Des députés fédéraux de tous les partis demandent au gouvernement de mieux soutenir les agriculteurs qui seraient selon eux particulièrement vulnérables aux problèmes de santé mentale tels que le stress, la dépression et les idées suicidaires.

Il faut s’occuper de la santé mentale des agriculteurs, estiment des députés

Des députés fédéraux de tous les partis demandent au gouvernement de mieux soutenir les agriculteurs qui seraient selon eux particulièrement vulnérables aux problèmes de santé mentale tels que le stress, la dépression et les idées suicidaires.

Dans un nouveau rapport publié mardi, les membres du Comité permanent de l’agriculture et de l’agroalimentaire des Communes ont formulé 10 recommandations, notamment qu’Ottawa prenne en compte et atténue les impacts potentiels de toute nouvelle politique publique sur le bien-être des producteurs agricoles.

Les députés ont également recommandé de mettre sur pied des campagnes de sensibilisation pour lutter contre l’intimidation, la cyberintimidation et les menaces qui viendraient de ceux qui s’opposent à leurs pratiques agricoles.

«Les enjeux comme l’insécurité économique, le climat, les catastrophes naturelles et le suicide font partie de notre existence depuis le siècle dernier», a admis le député conservateur Earl Dreeshen, membre du comité et lui-même agriculteur de quatrième génération en Alberta. «Mais l’incidence des problèmes de santé mentale dans le secteur agricole canadien atteint des proportions alarmantes.»

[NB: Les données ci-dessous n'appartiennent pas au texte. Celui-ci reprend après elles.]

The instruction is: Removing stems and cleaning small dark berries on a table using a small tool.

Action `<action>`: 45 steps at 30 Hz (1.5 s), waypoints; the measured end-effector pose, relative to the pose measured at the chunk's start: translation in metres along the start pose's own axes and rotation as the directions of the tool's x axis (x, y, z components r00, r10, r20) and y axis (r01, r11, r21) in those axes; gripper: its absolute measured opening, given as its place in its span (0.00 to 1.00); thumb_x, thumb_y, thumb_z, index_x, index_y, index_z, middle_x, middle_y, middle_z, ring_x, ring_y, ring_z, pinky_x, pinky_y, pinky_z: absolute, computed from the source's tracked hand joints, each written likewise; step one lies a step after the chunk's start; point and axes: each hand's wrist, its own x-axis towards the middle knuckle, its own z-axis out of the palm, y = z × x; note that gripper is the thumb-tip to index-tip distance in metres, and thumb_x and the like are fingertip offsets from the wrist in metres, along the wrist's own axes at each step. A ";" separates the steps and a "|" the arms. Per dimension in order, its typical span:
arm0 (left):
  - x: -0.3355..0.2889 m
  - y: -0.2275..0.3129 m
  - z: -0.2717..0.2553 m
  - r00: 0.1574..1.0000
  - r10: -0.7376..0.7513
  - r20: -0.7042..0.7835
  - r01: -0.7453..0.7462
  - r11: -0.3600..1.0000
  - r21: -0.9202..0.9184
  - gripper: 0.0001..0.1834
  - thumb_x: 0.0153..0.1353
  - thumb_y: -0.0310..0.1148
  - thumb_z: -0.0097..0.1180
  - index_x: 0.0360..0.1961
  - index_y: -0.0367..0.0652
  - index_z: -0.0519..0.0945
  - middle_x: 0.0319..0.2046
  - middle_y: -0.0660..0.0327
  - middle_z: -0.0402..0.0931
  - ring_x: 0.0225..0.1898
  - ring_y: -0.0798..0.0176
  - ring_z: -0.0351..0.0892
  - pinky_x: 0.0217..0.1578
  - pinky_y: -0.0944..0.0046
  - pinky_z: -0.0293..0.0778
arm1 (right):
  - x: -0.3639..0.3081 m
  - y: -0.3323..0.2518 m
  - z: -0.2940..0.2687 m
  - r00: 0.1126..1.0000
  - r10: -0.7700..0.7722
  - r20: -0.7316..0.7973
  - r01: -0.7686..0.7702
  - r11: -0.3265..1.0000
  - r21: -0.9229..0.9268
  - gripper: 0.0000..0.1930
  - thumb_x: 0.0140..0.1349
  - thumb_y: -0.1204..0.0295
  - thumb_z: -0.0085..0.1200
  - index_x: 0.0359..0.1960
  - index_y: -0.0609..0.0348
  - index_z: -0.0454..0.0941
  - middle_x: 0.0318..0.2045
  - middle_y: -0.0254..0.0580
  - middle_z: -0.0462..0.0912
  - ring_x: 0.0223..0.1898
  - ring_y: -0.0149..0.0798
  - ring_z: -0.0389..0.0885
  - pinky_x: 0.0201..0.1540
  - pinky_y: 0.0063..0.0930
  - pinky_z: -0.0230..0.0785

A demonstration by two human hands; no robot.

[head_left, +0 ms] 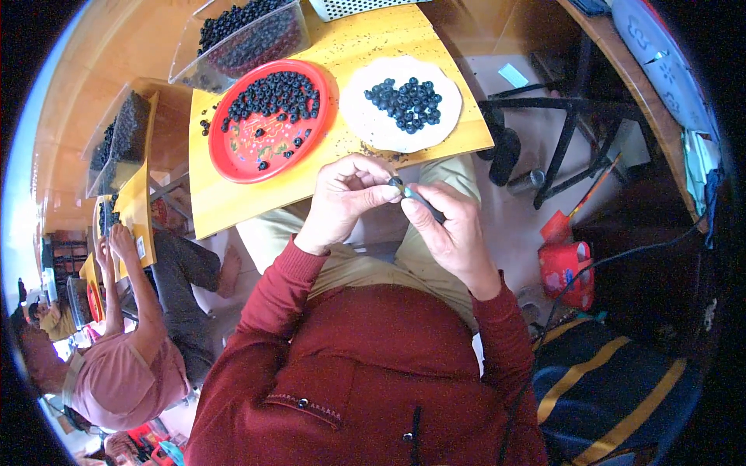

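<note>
My left hand (353, 190) pinches a small round dark bead-like piece (396, 182) between thumb and fingertips, over my lap just in front of the table edge. Close against it, my right hand (447, 225) is closed on a small teal-coloured tool (412, 192), mostly hidden by the fingers. Beyond my hands, a white scalloped plate (361, 128) carries a heap of similar dark round pieces (412, 101). To its left is a red round tray (233, 167), with many more at its far side and a few scattered nearer me.
A clear plastic bin (186, 66) full of dark pieces stands at the table's far left, beside a white perforated basket (350, 8). Dark crumbs dot the yellow table (217, 213). At left, another person (124, 373) works at a similar table. A red bag (567, 272) sits at right.
</note>
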 end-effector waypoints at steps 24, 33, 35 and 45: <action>-0.015 0.012 0.023 0.994 0.055 0.096 -0.051 0.998 -0.041 0.12 0.56 0.18 0.63 0.29 0.41 0.70 0.30 0.55 0.77 0.33 0.63 0.79 0.36 0.65 0.76 | -0.018 -0.018 -0.013 0.998 -0.045 -0.043 0.045 0.999 0.000 0.12 0.61 0.67 0.61 0.37 0.66 0.83 0.24 0.49 0.78 0.24 0.48 0.78 0.27 0.37 0.68; -0.020 0.013 0.028 0.996 0.010 0.094 -0.002 0.997 -0.083 0.13 0.56 0.18 0.64 0.28 0.42 0.70 0.30 0.54 0.77 0.33 0.62 0.79 0.35 0.66 0.76 | -0.028 -0.017 -0.016 0.998 -0.039 -0.058 0.039 0.999 0.003 0.11 0.61 0.68 0.61 0.37 0.65 0.83 0.25 0.50 0.79 0.25 0.48 0.80 0.28 0.37 0.69; -0.021 0.012 0.026 0.986 0.031 0.164 -0.005 0.987 -0.161 0.14 0.55 0.19 0.65 0.27 0.43 0.69 0.29 0.53 0.77 0.32 0.61 0.80 0.33 0.67 0.75 | -0.030 -0.008 -0.015 0.982 -0.102 -0.157 0.090 0.993 -0.082 0.11 0.62 0.68 0.60 0.37 0.66 0.83 0.26 0.50 0.80 0.26 0.48 0.80 0.30 0.37 0.70; -0.017 0.024 0.032 0.987 0.028 0.160 -0.017 0.997 -0.069 0.14 0.53 0.17 0.66 0.30 0.42 0.72 0.32 0.54 0.79 0.34 0.62 0.80 0.36 0.65 0.78 | -0.039 0.011 -0.044 0.969 0.091 -0.229 -0.087 0.996 0.025 0.14 0.67 0.69 0.56 0.45 0.70 0.80 0.29 0.40 0.80 0.31 0.28 0.75 0.37 0.23 0.67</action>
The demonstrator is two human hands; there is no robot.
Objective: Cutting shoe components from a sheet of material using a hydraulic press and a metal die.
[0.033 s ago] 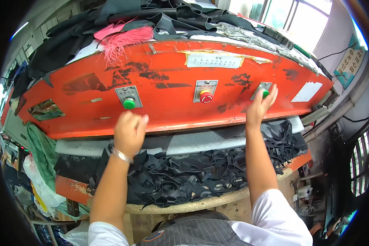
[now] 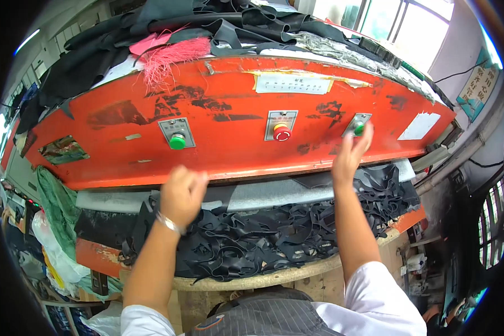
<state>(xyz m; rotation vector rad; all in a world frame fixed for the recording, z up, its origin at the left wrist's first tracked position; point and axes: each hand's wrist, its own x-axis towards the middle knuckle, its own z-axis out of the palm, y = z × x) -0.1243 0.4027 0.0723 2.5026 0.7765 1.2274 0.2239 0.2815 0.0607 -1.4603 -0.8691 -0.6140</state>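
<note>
My left hand (image 2: 183, 196), a metal band at its wrist, is loosely closed and nothing shows in it. It hangs below the left green push button (image 2: 177, 142), apart from it. My right hand (image 2: 351, 157) has its fingers stretched upward, slightly blurred, in front of the right green push button (image 2: 359, 129) and partly covering it. Whether the fingertips touch that button, I cannot tell. Between the two sits a red emergency stop button (image 2: 281, 133) on the machine's orange-red front panel (image 2: 235, 151).
Black leather-like scraps (image 2: 252, 241) lie heaped on the bed below the panel, by a grey strip (image 2: 263, 195). Dark sheets (image 2: 179, 22) and pink fringe (image 2: 176, 56) lie on the machine's top. A green sack (image 2: 56, 207) hangs at the left, above a white bag (image 2: 56, 246).
My left hand has dropped downward and slightly right, away from the left green button. My right hand has shifted slightly down and left, uncovering more of its button.
</note>
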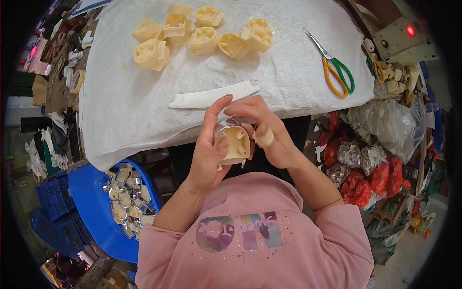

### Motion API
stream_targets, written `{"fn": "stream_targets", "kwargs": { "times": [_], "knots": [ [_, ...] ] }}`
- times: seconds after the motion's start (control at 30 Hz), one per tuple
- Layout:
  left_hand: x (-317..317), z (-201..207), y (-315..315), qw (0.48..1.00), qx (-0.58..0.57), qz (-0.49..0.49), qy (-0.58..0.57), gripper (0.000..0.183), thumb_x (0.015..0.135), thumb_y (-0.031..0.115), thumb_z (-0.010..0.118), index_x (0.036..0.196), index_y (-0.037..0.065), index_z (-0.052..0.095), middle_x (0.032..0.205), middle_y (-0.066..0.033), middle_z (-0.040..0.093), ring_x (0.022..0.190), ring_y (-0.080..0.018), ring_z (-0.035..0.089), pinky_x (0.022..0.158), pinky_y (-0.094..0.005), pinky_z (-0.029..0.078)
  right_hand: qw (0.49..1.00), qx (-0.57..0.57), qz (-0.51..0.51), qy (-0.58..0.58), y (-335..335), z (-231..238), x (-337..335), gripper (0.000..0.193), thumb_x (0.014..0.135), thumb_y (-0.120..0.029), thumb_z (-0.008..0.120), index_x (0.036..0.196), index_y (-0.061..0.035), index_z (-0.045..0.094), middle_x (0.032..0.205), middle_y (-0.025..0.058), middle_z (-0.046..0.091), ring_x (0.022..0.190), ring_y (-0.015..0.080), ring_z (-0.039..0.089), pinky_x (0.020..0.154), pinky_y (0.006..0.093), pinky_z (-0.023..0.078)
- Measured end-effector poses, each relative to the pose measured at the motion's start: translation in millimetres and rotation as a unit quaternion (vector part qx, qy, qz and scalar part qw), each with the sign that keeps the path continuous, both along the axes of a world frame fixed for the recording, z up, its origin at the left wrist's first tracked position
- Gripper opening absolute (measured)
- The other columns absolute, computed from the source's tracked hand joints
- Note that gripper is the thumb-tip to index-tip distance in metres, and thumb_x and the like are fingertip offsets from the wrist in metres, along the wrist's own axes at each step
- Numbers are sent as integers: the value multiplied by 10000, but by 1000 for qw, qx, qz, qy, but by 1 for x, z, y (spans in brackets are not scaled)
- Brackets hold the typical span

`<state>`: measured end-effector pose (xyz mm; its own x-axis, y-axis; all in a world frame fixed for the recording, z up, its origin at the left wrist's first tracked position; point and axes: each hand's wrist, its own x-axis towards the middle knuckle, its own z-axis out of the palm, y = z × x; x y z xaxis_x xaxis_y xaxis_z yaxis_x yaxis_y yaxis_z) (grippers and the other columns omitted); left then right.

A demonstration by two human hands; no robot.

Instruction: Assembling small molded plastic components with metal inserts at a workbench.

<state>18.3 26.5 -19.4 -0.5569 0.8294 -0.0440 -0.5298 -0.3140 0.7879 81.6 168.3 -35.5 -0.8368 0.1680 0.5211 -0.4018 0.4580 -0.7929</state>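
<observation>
Between my hands, in front of my chest, is a hollow cream moulded piece (235, 144) with a shiny silver covering on its far side. My left hand (206, 154) is closed around its left side, with the thumb at the open face. My right hand (270, 129) bends over its far right side, its fingers curled against the silver part, and their tips are partly hidden. A small pale wrap or patch, blurred, shows on the right hand. Just beyond my fingers, a curved white strip (211, 96) lies on the cloth-covered table (298, 82).
Several similar cream pieces (203, 39) stand at the table's far side. Scissors (334, 67) with orange and green handles lie to the right. At lower left, a blue tub (89, 202) holds many silver-and-cream pieces. Red and clear plastic bags (370, 178) are piled at right.
</observation>
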Motion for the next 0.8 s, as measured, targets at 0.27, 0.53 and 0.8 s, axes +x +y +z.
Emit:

Le rapport, qui s’appuie sur des témoignages de producteurs, d’experts en santé mentale et de représentants du gouvernement, conclut que les agriculteurs doivent faire face à de nombreux défis - tels que la volatilité des marchés, l’endettement, les longues journées de labeur, les effets du changement climatique et la solitude. Or, les services de santé mentale sont souvent inadéquats dans les régions rurales et répartis de façon inégale à travers le Canada, indique le rapport des parlementaires.

«En ce qui concerne la santé mentale de ceux qui travaillent dans notre secteur agricole - ceux qui nous nourrissent et contribuent énormément à notre bien-être économique -, nous devrions être en mesure de nous attaquer à ce problème et de trouver des solutions de manière non partisane», a déclaré le député libéral du Nouveau-Brunswick Pat Finnigan, président du comité.

Un des objectifs de l’exercice était d’éliminer la stigmatisation liée au débat même sur la santé mentale.

Alistair MacGregor, député néo-démocrate, a déclaré que les agriculteurs avaient tendance à demeurer «stoïques» dans l’adversité, mais que parfois, leur force intérieure ne suffisait pas. «Nos agriculteurs sont fatigués et ils ont besoin que l’on mette l’accent sur cette question», a déclaré le député de la Colombie-Britannique.

Détecter la détresse

Le comité recommande notamment:

- d’accélérer le déploiement d’internet haute vitesse dans les zones rurales;

- une coordination nationale, menée par Ottawa, des activités de recherche et de prévention spécifiquement conçues pour la santé mentale;

- la formation des partenaires commerciaux et d’autres acteurs travaillant avec les agriculteurs pour les aider à détecter les signes de troubles et de détresse psychologiques.

M. Dreeshen s’est dit satisfait du rapport, mais lui et deux autres députés conservateurs du comité ont estimé qu’il n’allait pas assez loin. Ils ont publié une «opinion complémentaire» avec des recommandations supplémentaires.

Ils suggèrent notamment de faire de la «nature de la production alimentaire et l’attention que les agriculteurs accordent à la gestion de leurs animaux ou de leurs récoltes» une partie intégrante des programmes scolaires.

Selon le député Dreeshen, les agriculteurs et leurs proches doivent maintenant lutter contre une nouvelle source de détresse: «les attaques menées dans les médias sociaux par des activistes des droits des animaux et des écologistes extrémistes». Il ajoute aussi que les producteurs subissent parfois des difficultés du fait des politiques gouvernementales, comme la taxe sur le carbone et les concessions accordées dans le cadre d’accords commerciaux récents.